If you operate an online business, you will likely have come across the variety of payment processors available to help you accept credit card payments. The Payment Card Industry Data Security Standards (PCI DSS), Privacy Act 1988 (Cth) and other Australian law will apply when taking payment online. Before selecting a payment processor, it’s important to understand the legalities of accepting credit card payments online.

There are two main options to accept your customer’s credit card payments and land your hard-earned cash in your bank account:

  1. setting up a merchant bank account; or
  2. using a third party payment processor.

This article will explain the differences, as well as the pros and cons of these methods, to help you understand how different laws will apply to your business. 

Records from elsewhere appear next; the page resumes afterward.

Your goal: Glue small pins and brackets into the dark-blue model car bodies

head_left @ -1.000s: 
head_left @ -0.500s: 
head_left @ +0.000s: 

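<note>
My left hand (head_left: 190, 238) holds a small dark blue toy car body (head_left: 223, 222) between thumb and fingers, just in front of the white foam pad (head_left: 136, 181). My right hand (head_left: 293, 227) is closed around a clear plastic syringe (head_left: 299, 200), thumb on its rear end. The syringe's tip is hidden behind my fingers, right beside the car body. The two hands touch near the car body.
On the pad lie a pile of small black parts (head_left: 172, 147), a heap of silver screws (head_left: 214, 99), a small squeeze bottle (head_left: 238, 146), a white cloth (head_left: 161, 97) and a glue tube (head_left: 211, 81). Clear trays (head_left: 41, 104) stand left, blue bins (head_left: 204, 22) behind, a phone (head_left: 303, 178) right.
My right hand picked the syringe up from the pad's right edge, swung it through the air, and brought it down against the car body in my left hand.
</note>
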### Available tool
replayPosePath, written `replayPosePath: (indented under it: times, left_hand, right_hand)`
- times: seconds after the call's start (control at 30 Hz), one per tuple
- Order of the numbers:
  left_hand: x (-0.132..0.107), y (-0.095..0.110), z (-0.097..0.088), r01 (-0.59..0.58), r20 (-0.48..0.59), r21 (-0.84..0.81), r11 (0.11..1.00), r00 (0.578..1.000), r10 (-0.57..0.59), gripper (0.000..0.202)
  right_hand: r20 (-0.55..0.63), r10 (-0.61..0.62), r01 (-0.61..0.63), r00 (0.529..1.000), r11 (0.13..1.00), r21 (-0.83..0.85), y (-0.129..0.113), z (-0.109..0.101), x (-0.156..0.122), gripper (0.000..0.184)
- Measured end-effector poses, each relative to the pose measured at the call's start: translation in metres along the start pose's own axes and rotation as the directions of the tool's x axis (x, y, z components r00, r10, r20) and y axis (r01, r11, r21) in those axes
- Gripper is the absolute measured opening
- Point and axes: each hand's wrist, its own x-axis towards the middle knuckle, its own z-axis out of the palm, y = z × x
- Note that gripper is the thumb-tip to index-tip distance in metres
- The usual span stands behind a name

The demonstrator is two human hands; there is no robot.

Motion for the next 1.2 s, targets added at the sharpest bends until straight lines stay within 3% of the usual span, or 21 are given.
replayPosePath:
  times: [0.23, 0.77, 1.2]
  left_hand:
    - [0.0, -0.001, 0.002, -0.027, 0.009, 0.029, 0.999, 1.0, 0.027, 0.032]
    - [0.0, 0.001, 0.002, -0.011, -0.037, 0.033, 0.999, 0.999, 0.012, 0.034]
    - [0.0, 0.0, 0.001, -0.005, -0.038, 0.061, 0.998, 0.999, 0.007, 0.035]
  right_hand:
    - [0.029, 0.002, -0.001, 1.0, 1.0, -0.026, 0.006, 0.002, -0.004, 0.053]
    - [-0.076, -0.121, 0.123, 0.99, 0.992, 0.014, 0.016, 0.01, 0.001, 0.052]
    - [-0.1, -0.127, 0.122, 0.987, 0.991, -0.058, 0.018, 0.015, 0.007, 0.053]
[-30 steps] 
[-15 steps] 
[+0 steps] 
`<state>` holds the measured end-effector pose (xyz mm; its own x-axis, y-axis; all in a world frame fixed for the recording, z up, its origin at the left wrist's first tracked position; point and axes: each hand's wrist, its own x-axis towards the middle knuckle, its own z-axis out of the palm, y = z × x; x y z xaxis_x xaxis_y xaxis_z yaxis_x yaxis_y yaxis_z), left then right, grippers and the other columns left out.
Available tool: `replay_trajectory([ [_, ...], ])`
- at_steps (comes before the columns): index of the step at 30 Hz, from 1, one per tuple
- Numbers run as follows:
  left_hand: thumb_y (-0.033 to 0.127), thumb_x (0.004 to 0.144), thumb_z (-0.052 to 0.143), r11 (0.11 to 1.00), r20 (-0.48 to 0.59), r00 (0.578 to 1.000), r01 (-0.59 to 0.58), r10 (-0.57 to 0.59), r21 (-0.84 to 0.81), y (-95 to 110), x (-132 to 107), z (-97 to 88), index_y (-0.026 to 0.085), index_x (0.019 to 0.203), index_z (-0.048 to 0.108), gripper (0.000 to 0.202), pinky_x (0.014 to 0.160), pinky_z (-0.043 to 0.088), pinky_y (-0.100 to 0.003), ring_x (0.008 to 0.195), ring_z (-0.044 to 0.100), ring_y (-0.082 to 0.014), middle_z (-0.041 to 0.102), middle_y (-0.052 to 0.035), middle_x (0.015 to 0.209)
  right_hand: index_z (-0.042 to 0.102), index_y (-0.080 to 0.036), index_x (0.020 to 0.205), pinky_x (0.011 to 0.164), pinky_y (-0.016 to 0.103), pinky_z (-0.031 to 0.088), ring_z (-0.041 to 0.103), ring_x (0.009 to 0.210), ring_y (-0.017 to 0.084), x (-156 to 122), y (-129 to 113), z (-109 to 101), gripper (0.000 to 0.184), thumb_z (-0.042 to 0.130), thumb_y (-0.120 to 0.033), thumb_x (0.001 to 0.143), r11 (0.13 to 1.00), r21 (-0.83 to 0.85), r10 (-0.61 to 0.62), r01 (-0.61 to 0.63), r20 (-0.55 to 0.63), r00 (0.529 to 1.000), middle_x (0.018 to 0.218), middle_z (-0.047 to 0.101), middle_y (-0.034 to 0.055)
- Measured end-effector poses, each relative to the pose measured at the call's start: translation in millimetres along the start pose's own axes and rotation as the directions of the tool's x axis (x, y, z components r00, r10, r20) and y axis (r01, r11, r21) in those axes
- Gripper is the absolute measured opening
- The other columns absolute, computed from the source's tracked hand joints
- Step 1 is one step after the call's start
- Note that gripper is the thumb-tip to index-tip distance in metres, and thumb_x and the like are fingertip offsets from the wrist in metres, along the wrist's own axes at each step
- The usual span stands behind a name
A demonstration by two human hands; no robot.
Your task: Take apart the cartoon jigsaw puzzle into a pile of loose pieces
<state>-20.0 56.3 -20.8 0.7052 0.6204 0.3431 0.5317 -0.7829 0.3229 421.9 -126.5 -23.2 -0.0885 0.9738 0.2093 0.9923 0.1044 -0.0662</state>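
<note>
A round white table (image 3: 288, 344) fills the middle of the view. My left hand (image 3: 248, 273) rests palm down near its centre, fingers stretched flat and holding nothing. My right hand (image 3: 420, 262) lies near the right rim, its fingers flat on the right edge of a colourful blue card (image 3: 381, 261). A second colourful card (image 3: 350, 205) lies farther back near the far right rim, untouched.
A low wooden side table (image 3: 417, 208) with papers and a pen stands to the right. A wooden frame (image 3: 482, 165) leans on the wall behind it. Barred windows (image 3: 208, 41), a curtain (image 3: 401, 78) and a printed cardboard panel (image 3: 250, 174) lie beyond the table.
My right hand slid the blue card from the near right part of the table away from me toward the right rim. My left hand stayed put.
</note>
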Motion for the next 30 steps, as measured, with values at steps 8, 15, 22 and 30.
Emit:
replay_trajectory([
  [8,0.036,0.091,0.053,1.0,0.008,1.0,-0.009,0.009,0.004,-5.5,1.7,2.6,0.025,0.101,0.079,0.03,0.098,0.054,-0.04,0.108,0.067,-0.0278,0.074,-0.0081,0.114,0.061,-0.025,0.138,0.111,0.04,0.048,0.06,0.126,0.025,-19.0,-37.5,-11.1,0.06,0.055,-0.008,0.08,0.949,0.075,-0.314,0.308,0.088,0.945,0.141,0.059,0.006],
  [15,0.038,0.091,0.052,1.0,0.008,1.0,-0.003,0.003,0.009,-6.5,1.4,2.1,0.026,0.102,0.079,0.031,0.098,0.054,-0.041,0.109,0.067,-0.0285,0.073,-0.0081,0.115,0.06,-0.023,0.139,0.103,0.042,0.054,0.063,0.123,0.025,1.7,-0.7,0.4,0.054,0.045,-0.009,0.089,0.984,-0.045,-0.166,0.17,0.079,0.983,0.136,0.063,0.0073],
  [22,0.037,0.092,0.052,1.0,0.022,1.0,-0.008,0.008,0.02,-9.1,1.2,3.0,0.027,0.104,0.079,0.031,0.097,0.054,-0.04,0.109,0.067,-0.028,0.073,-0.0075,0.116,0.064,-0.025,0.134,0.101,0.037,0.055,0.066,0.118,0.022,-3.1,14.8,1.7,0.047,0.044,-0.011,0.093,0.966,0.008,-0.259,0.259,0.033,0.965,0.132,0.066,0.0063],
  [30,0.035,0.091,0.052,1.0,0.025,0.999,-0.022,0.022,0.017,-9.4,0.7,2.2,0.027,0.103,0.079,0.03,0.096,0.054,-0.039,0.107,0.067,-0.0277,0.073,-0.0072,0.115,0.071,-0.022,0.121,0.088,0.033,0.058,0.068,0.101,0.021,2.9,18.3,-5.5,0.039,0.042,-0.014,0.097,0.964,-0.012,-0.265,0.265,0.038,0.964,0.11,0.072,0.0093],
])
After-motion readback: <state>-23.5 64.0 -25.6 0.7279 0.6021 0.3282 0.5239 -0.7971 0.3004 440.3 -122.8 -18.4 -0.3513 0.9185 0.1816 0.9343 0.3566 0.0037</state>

You may also need to comply with the PCI DSS, the provider’s terms of service and Australian privacy laws. We unpack all three issues in this article.

Merchant Bank Account

A merchant bank account acts as an intermediary between the customer and your business bank account. Once your payment processor approves your customers’ payments, the funds are deposited into your merchant bank account. After a period of usually 2-7 days, the funds are automatically transferred to your business bank account.

As businesses are processing a high volume of transactions, they can potentially negotiate lower fees for their merchant bank account. Also, businesses have less control over the time it takes for payments to clear the third party payment processor’s merchant bank account compared with using their own business merchant bank account. If you’re operating a bigger business, this delay can make planning and budgeting harder to manage.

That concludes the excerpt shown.